- Task brief -
Nothing but the records, transcribed verbatim and stripped of images, should appear in the answer.

=== Input records ===

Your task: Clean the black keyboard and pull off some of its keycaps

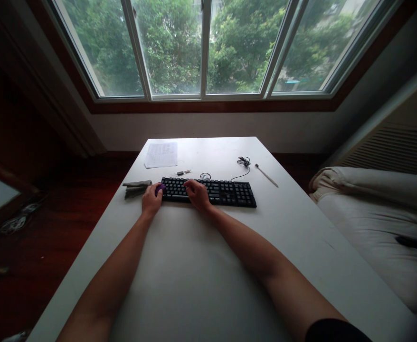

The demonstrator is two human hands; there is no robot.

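Note:
A black keyboard (226, 192) lies across the middle of a white table (194, 266). My left hand (151, 200) rests at the keyboard's left end, its fingers closed round a small purple object (159, 188). My right hand (197, 194) lies on the keys left of centre with its fingers curled down onto them; nothing shows in it. A thin black cable (243, 170) runs from the keyboard's back edge to a small coil.
A folded grey cloth (136, 188) lies left of the keyboard. Behind it lie a sheet of paper (161, 154), a small metal tool (183, 172), a wire ring (205, 176) and a thin stick (266, 175). A pale sofa (379, 213) stands on the right, a window ahead.

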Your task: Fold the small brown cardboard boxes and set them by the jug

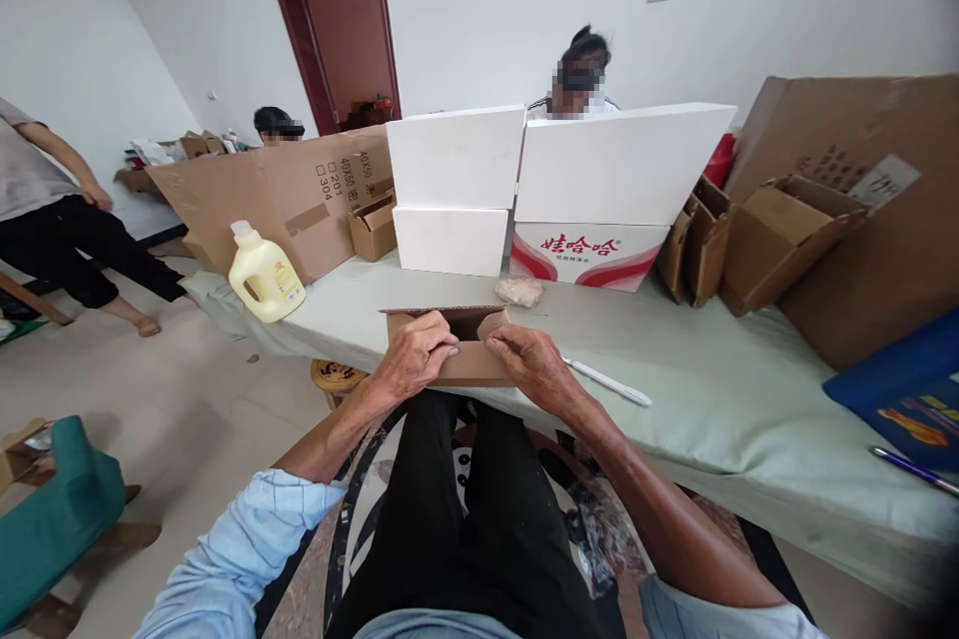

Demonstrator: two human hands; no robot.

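Observation:
A small brown cardboard box (471, 362) rests at the near edge of the pale green table (696, 369), its top open with flaps partly folded. My left hand (415, 352) grips the box's near left rim, fingers curled over the edge. My right hand (530, 359) holds the near right side, its fingers pressing a flap. Both forearms reach out over my lap.
A white flat tool (606, 381) lies right of the box, a small packet (518, 291) behind it. A yellow jug (265, 273) stands at left. White boxes (457, 160), a red-printed carton (588, 255) and open cardboard boxes (779, 235) line the back. Other people sit beyond.

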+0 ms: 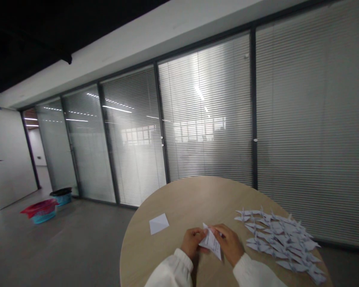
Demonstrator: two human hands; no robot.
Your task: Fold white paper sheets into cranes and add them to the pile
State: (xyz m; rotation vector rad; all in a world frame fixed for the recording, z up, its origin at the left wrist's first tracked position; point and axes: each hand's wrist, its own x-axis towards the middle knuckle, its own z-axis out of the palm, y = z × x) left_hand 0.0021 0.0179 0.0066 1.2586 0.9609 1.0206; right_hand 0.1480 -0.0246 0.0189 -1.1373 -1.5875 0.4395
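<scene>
Both hands meet over the near part of a round wooden table (185, 195). My left hand (192, 241) and my right hand (229, 244) each pinch a partly folded white paper piece (211, 242) between them, just above the tabletop. White sleeves cover both forearms. A flat folded white square of paper (158, 223) lies on the table to the left of my left hand. To the right of my right hand, several finished white paper cranes (279, 239) are spread in rows on the table.
A wall of glass panels with shut blinds (209, 119) runs behind the table. On the grey floor at the far left stand a red and blue basket (42, 210) and a dark-rimmed blue bin (61, 195). A white door (6, 159) is at the left edge.
</scene>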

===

- Answer to the exercise -
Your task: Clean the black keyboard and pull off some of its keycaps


The demonstrator is two human hands; there is no robot.

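Note:
A black keyboard (226, 192) lies across the middle of a white table (194, 266). My left hand (151, 200) rests at the keyboard's left end, its fingers closed round a small purple object (159, 188). My right hand (197, 194) lies on the keys left of centre with its fingers curled down onto them; nothing shows in it. A thin black cable (243, 170) runs from the keyboard's back edge to a small coil.
A folded grey cloth (136, 188) lies left of the keyboard. Behind it lie a sheet of paper (161, 154), a small metal tool (183, 172), a wire ring (205, 176) and a thin stick (266, 175). A pale sofa (379, 213) stands on the right, a window ahead.
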
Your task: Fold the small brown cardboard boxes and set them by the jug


Demonstrator: two human hands; no robot.

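Observation:
A small brown cardboard box (471, 362) rests at the near edge of the pale green table (696, 369), its top open with flaps partly folded. My left hand (415, 352) grips the box's near left rim, fingers curled over the edge. My right hand (530, 359) holds the near right side, its fingers pressing a flap. Both forearms reach out over my lap.
A white flat tool (606, 381) lies right of the box, a small packet (518, 291) behind it. A yellow jug (265, 273) stands at left. White boxes (457, 160), a red-printed carton (588, 255) and open cardboard boxes (779, 235) line the back. Other people sit beyond.
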
+0 ms: 
Demonstrator: two human hands; no robot.
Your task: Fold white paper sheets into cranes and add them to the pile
State: (xyz m; rotation vector rad; all in a world frame fixed for the recording, z up, its origin at the left wrist's first tracked position; point and axes: each hand's wrist, its own x-axis towards the middle knuckle, its own z-axis out of the palm, y = z × x) left_hand 0.0021 0.0179 0.0066 1.2586 0.9609 1.0206; right_hand 0.1480 -0.0246 0.0189 -1.1373 -1.5875 0.4395
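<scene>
Both hands meet over the near part of a round wooden table (185, 195). My left hand (192, 241) and my right hand (229, 244) each pinch a partly folded white paper piece (211, 242) between them, just above the tabletop. White sleeves cover both forearms. A flat folded white square of paper (158, 223) lies on the table to the left of my left hand. To the right of my right hand, several finished white paper cranes (279, 239) are spread in rows on the table.
A wall of glass panels with shut blinds (209, 119) runs behind the table. On the grey floor at the far left stand a red and blue basket (42, 210) and a dark-rimmed blue bin (61, 195). A white door (6, 159) is at the left edge.
</scene>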

The response to the exercise is complete.